_Work to be completed_. Extract the lines of the material below, beginning with the first and ending with the line that holds "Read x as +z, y". Skip every picture.

********************

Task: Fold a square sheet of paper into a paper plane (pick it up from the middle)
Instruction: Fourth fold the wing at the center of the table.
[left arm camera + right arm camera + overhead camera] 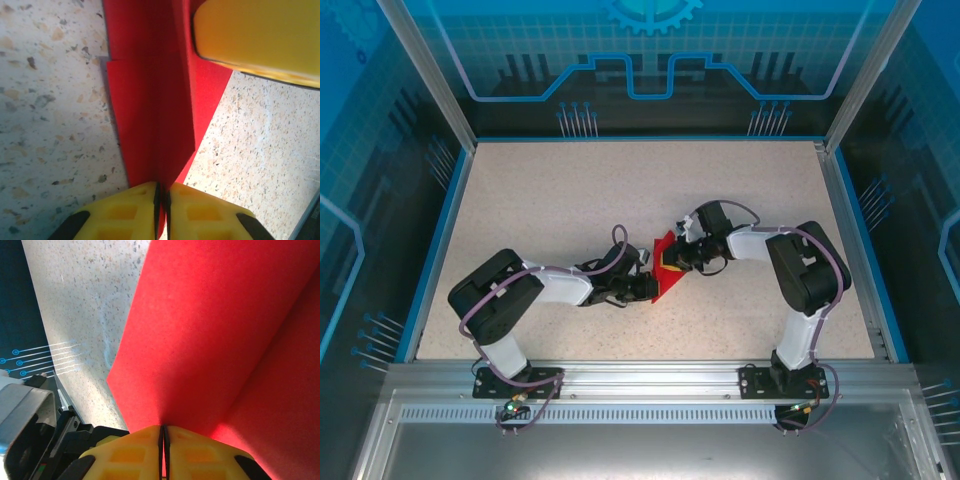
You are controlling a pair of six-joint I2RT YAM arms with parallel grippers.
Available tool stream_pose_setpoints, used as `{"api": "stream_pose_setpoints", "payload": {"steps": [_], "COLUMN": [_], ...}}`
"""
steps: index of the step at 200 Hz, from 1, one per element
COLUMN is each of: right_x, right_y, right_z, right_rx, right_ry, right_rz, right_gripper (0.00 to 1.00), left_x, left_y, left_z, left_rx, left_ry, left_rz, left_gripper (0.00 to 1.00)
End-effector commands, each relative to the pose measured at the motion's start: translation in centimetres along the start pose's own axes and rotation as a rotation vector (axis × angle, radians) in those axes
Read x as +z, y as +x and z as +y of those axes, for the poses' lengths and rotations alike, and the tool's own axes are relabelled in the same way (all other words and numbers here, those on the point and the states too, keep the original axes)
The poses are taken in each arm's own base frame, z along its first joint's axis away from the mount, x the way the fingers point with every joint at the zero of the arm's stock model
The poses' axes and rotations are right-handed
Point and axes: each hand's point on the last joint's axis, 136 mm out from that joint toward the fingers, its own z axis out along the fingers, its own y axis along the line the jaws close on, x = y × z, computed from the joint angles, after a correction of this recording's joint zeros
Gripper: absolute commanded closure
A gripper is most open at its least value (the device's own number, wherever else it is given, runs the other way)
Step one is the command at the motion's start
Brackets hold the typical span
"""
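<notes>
Red paper [667,268], part folded, is sitting in the middle of the table [570,190], pinched from two sides. Nearest the bases, left gripper [648,288] is clamping the paper's near end: its yellow pads [125,215] are meeting on the red with only a hairline between them, a crease running away from the tips. Beyond it, right gripper [163,450] is gripping the far side, likewise closed on a flap that looks lifted. Judgement: a fold is being set. Doing it well: left anchoring the crease low and steady, right carrying its flap over slowly, edges matched before pressing, neither arm tugging, since thin paper under opposing pull is risking skew or tear.
</notes>
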Motion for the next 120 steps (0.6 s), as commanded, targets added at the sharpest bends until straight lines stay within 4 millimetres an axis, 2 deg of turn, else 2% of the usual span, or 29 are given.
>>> {"api": "stream_pose_setpoints", "payload": {"steps": [1, 23, 67, 120], "right_x": [0.1, 0.1, -0.1, -1.0], "right_y": [-0.9, -0.9, -0.9, -0.8], "right_z": [-0.4, -0.6, -0.9, 0.5], "right_rx": [0.004, 0.008, 0.017, -0.015], "right_ry": [0.012, 0.017, 0.027, -0.001], "right_rz": [-0.015, -0.018, -0.023, -0.037], "right_gripper": [0.88, 0.88, 0.88, 0.87], "left_x": [-0.6, -0.8, -0.6, -0.6], "left_y": [0.1, 0.0, 0.0, -0.4], "left_z": [0.1, -0.2, -0.3, -0.5], "left_rx": [-0.009, -0.001, 0.009, -0.022], "left_ry": [-0.002, 0.012, 0.019, 0.126], "left_rz": [0.013, 0.004, 0.015, 0.066], "left_gripper": [0.83, 0.86, 1.0, 1.0]}}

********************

_Answer below_.
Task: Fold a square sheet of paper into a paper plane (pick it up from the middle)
Instruction: Fourth fold the wing at the center of the table.
[left arm camera + right arm camera + overhead camera] 
You are controlling a pair of six-joint I2RT YAM arms with parallel grippers.
Available tool stream_pose_setpoints, used as `{"api": "stream_pose_setpoints", "payload": {"steps": [_], "COLUMN": [_], ...}}`
"""
steps: index of the step at 200 Hz, from 1, one per element
COLUMN is each of: right_x, right_y, right_z, right_rx, right_ry, right_rz, right_gripper (0.00 to 1.00), left_x, left_y, left_z, left_rx, left_ry, left_rz, left_gripper (0.00 to 1.00)
End-effector commands, each relative to the pose measured at the motion's start: translation in centimetres along the start pose's own axes and rotation as a rotation vector (axis × angle, radians) in those axes
Read x as +z, y as +x and z as +y of those axes, for the poses' lengths and rotations alike, and the tool's own axes are relabelled in the same way (all other words and numbers here, those on the point and the states too, keep the original axes)

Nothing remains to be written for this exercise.